Stay up to date with notifications from The Independent

Notifications can be managed in browser preferences.

Call for agency to stop medical research fraud

Nicholas Timmins
Friday 29 March 1996 00:02 GMT
Comments

A UK agency to police allegations of scientific fraud and protect whistle- blowers who inform on colleagues was called for yesterday by Britain's top two medical journals.

In a unique collaboration, the Lancet and the British Medical Journal produced separate leading articles demanding action as a new book detailed more than 70 proven or suspected cases of scientific dishonesty and fraud worldwide.

Britain's medical profession "harbours a culture that prefers to sweep such problems under the carpet", Dr Richard Smith, the BMJ's editor said, while Dr Richard Horton, the editor of the Lancet, declared that "professional self-regulation has failed".

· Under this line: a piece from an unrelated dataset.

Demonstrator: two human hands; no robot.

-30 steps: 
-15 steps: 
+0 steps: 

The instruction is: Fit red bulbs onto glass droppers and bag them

If Britain's medical and scientific community - the Royal Colleges, the General Medical Council, the Royal Society, the research councils and other bodies who fund research - do not act this time, the government will have to, Dr Smith warned. But an attempt last year to set up such a body foundered when representatives of the Royal Society, the Medical Research Council and the General Medical Council were "scornful" of the proposal, Dr Smith said.

The call has been given topical urgency by the General Medical Council's decision last week to strike off Dr Geoffrey Fairhurst, a Merseyside GP who was vice-chairman of a medical ethics committee and a former government adviser, who forged patient's consent forms for drug company- sponsored trials which earned him at least pounds 15,000.

It also follows the case last year of Malcolm Pearce, the consultant obstetrician at St George's Hospital, south-west London, who was struck off after falsely claiming to have relocated an ectopic pregnancy - one that begins in the fallopian tube, which transports eggs to the womb - into the womb, producing a successful birth. He also published false claims about a trial involving 191 women in a journal which he edited.

Fraud in medical research is now "pervasive", the Lancet said. But the response to scientific misconduct in the UK and many other countries "has been one of casual indifference".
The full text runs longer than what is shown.